La premisa es que el anonimato y la dignidad no valen menos en unos continentes que en otros. Y que la indignidad no vende más que la riqueza cultural, según contó Juan Alonso, documentalista de la Fundación Vicente Ferrer, quien cree que mostrar la cotidianidad de aquellos a quienes se pretende ayudar debe de ser la aspiración de cualquier organización. Giralt, en esta línea, se mostró autocrítico con el imaginario que se creó con respecto a los países en desarrollo. “Ahora nos planteamos el porqué de cada foto, debatimos hasta la saciedad cuál es la más adecuada, hemos superado el paternalismo y el eurocentrismo a la hora de mostrar lo que sucede en el mundo, pero es un proceso diario que continúa. Todavía queda quien hace espectáculo y busca audiencia con el sufrimiento de los demás, como el programa de Toñi Moreno de Televisión Española”, reflexiona.
Las catástrofes, los sucesos, son el caldo de cultivo perfecto para caer en estas prácticas, incluso para profesionales que están concienciados de que deben predicar con el ejemplo contrario. Es el ejemplo de los miembros de Groundpress, un colectivo de fotoperiodistas centrados en temáticas sociales. Ocurrió con las revueltas mineras de 2012, como explicó Arianna Giménez, una de sus integrantes: “Fuimos dos de nosotros a pasar unas semanas con los mineros y cuando volvimos a seleccionar el material nos dimos cuenta de que sólo teníamos neumáticos ardiendo. Existían y había que mostrarlos, pero dábamos la sensación de que un minero es una persona que se dedica a montar barricadas y a tirar piedras, sin fijarnos en el conflicto que hay detrás de eso y contribuyendo al cliché”. Como su objetivo era justamente huir de él, volvieron a pasar un mes con los mineros para buscar otros ángulos.

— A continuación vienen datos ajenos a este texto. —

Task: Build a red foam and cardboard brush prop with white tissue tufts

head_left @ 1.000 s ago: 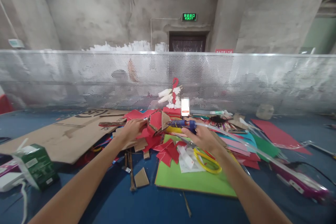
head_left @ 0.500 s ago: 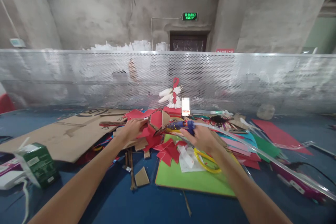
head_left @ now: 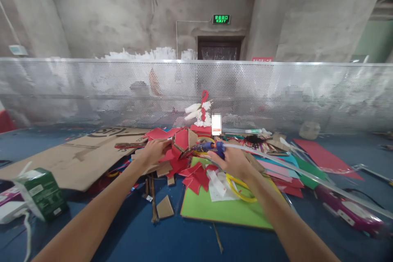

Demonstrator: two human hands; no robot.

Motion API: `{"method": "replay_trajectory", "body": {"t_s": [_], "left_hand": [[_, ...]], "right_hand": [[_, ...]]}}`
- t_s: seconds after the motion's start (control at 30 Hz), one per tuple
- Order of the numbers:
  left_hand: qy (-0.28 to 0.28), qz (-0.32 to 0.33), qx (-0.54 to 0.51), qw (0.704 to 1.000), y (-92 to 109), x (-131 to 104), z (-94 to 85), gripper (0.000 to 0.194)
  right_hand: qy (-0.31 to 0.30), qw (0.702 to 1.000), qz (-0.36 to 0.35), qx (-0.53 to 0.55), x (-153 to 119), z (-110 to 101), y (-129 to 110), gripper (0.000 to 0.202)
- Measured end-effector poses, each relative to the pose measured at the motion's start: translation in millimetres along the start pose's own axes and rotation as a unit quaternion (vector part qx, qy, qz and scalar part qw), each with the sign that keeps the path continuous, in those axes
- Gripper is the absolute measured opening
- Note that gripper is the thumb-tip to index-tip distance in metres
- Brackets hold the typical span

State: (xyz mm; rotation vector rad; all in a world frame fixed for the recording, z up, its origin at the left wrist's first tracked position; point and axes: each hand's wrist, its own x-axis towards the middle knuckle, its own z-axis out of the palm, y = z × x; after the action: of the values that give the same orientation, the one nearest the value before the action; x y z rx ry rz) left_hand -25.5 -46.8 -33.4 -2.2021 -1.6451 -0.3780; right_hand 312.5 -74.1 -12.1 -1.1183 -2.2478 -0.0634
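Note:
My left hand (head_left: 153, 152) holds a red-faced cardboard piece (head_left: 181, 141) by its left side, fingers closed on its edge. In my right hand (head_left: 231, 160) is a blue glue gun (head_left: 211, 147), its nozzle pointing left at the piece's brown cardboard side. A long clear glue stick (head_left: 276, 158) runs out of the gun's back to the right. Whether the nozzle touches the cardboard cannot be made out. Red paper shapes (head_left: 196, 177) lie below the hands on a green board (head_left: 224, 213), beside a yellow ring (head_left: 241, 190).
A large flat cardboard sheet (head_left: 76, 155) lies left, with a green box (head_left: 43, 194) in front. Behind the hands stands a red and white decoration (head_left: 204, 108). Coloured paper (head_left: 276, 170) and a purple device (head_left: 350, 211) are at right. A perforated metal screen (head_left: 92, 90) crosses the back.
The far end of the clear glue stick has swung upward at the right. Both hands keep their grips, and the whole view has shifted very slightly.

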Motion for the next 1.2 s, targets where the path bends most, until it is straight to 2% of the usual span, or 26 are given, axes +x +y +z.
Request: {"method": "replay_trajectory", "body": {"t_s": [0.2, 0.4, 0.73, 0.9, 1.0, 1.07, 1.13, 1.2], "left_hand": [[0.003, 0.005, 0.0, 1.0, -1, 0, 1.4, 0.036], [-0.001, 0.011, 0.004, 1.0, -2, 1, 0.5, 0.038], [0.007, 0.012, -0.001, 1.0, -2, 0, 2.1, 0.037], [-0.002, 0.013, -0.01, 1.0, -1, 1, 0.2, 0.032], [-0.007, 0.007, -0.015, 1.0, 0, 1, -1.5, 0.035], [-0.009, 0.008, -0.017, 1.0, 0, 1, -2.1, 0.037], [-0.007, 0.011, -0.015, 1.0, 0, 0, -2.4, 0.037], [-0.003, 0.012, -0.013, 1.0, 0, 0, -2.4, 0.037]], "right_hand": [[0.006, 0.998, 0.045, 0.043, 2, -7, 14, 0.042], [0.012, 0.992, 0.012, 0.123, 1, -9, 19, 0.038], [0.007, 0.998, 0.051, 0.032, 4, -6, 15, 0.046], [0.019, 0.998, 0.059, 0.025, 3, -3, 15, 0.049], [0.009, 0.996, 0.048, 0.08, 3, -4, 16, 0.05], [-0.009, 0.987, 0.051, 0.153, 3, -4, 17, 0.05], [-0.01, 0.964, 0.064, 0.257, 3, -2, 18, 0.044], [0.004, 0.926, 0.081, 0.368, 3, 1, 18, 0.045]]}}
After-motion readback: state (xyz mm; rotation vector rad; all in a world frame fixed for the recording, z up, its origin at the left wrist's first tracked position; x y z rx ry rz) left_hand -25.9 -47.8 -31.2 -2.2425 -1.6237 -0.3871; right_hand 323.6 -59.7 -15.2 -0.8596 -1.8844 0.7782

La mayoría de los participantes en las jornadas coincidieron en autoaplicarse una frase de Ryszard Kapuscinski: “Para ser buen periodista hay que ser buena persona”. Publicar imágenes sin implicarse, sin tomar partido, incluso, les resulta casi imposible. Esto lo lleva al extremo el rumano Mugur Varzariu, para quien la cámara es una mera herramienta de cambio, como podría usar otra, como la política. Con 44 años, solo lleva cuatro dedicado a la fotografía y, tras algunas incursiones a realidades lejanas a su país, se dio cuenta que no tenía que salir de sus fronteras para encontrar injusticias en las que mojarse. Es un abanderado de la defensa de las comunidades gitanas, un colectivo maltratado y discriminado en muchos lugares de Rumanía. Al contrario que Jane Evelyn, se muestra convencido de que puede cambiar cosas. Y presume de ello: “Soy el enemigo público número uno de los políticos en muchas ciudades de mi país. Gracias a mis fotos he conseguido movilizar a gente y ONG que no estaban haciendo nada para evitar desahucios y mejorar la vida de muchas personas. Yo, una sola persona”.
Dar voz a quien no la tiene, ésa es la idea con la que coincidieron la mayoría de los ponentes. Los cambios y mejoras, si llegan, lo harán después. Primero hay que hacer visibles los problemas.